Reste qu’à Mayotte, territoire de toutes les crises – sociales, environnementales, sécuritaires, migratoires – la situation est bien éloignée des standards métropolitains. Un “cas particulier”, expliquait le Covars, le conseil scientifique du gouvernement, dans un rapport publié début avril. S’y combinent “les risques épidémiques majeurs incluant la quasi-totalité des maladies analysées, y compris certaines dont le choléra, la peste ou la polio, quasi-oubliées du territoire national”. Avec, aussi, des “risques alimentaires, infectieux et toxicologiques liés au changement climatique, notamment la sécheresse”.

Mayotte, cette poudrière

Sa géographie, son climat tropical et l’abandon de l’Etat font de Mayotte une poudrière sanitaire. Avec, en guise de démineur, un service de soins “à bout de souffle”, pour reprendre les mots de la Commission des affaires sociales du Sénat qui le qualifiait ainsi dans un rapport publié en 2022. Le moins doté du territoire : seulement 1,56 lits d’hôpitaux pour 1 000 habitants. Environ deux fois moins que la moyenne hexagonale. En 2023, 242 millions d’euros ont été injectés, pour rénover en urgence le CHM et faire sortir de terre un deuxième hôpital.
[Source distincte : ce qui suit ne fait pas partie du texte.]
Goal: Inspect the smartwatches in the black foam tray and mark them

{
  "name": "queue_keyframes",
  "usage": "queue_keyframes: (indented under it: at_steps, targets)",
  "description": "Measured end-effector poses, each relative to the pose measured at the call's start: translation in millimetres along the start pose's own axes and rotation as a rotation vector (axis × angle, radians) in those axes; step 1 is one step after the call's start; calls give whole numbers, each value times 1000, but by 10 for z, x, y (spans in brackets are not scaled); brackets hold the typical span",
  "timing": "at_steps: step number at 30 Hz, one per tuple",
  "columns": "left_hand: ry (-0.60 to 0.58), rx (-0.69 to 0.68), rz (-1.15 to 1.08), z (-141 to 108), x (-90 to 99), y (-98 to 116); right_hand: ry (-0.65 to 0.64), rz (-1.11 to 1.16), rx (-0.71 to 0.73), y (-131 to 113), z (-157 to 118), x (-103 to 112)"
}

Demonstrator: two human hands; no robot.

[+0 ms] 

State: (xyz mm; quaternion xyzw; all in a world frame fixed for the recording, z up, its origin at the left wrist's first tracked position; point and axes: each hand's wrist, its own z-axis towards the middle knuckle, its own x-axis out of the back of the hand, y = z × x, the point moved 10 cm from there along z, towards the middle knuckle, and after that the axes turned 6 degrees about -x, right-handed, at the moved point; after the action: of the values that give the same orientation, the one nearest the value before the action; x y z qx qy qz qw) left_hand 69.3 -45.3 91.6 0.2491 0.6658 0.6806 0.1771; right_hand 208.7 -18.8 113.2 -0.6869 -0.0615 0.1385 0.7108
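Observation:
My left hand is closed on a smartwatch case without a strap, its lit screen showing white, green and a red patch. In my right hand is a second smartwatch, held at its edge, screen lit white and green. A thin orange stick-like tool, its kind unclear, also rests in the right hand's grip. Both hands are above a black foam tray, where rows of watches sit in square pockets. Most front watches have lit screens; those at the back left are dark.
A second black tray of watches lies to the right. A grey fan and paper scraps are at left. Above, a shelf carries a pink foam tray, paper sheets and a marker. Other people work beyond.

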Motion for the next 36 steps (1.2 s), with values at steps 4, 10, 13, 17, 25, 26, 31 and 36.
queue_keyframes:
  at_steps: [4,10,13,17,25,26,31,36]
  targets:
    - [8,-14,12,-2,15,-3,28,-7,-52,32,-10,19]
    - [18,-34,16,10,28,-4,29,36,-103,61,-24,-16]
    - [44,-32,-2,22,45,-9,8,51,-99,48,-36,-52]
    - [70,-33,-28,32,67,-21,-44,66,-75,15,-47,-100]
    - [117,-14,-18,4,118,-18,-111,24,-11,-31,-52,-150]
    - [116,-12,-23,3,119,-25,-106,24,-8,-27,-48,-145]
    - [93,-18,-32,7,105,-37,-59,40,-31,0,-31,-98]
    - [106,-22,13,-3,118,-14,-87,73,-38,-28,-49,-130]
Quelque 29 % des Mahorais ne sont pas reliés à l’eau courante, soit environ 93 000 personnes. Parmi eux, 21 % s’hydratent au puit ou au ruisseau, selon l’Insee. Un chiffre, anomalie en France, qui gonfle durant les sécheresses. Les robinets sont encore coupés deux jours par semaine, réminiscence de la crise de l’eau qui sévit depuis cet été. Le scénario du pire ? Que ces sources non traitées se contaminent. Les cas grimperaient d’un coup. Le choléra se soigne, mais requiert des soins d’urgence dans un cinquième des cas.

La probabilité d’un foyer épidémique mahorais est réelle, mais modérée, selon les spécialistes : “Les agents sont sur le qui-vive. Nous avons des capacités de réponse suffisantes”, estime Brigitte Autran, immunologiste et présidente du Covars. La menace n’en paraît pas moins grande. “Dans les quartiers aux airs de bidonvilles, la promiscuité des habitations, l’absence de services d’hygiène adaptés et le manque d’eau potable favorisent une propagation rapide des bactéries. Une telle épidémie serait un désastre”, statuait l’Unicef, dans un communiqué publié en mars.

Des vaccins existent, mais ils sont actuellement en pénurie sur le marché mondial. La demande a explosé, alors que les cas à l’échelle de la planète ont plus que doublé depuis la crise du Covid-19. L’ARS Mayotte dispose d’un stock, 4 000 doses. Assez pour la situation actuelle, dit-elle. Mais les seringues se vident vite. 441 cas contact ont déjà reçu une injection ce mois-ci. Le ministère de la Santé, au téléphone deux fois par semaine avec l’ARS, a dû passer de nouvelles commandes. Le personnel de première ligne, soignants, pompiers et agents qui luttent contre l’immigration clandestine, attend.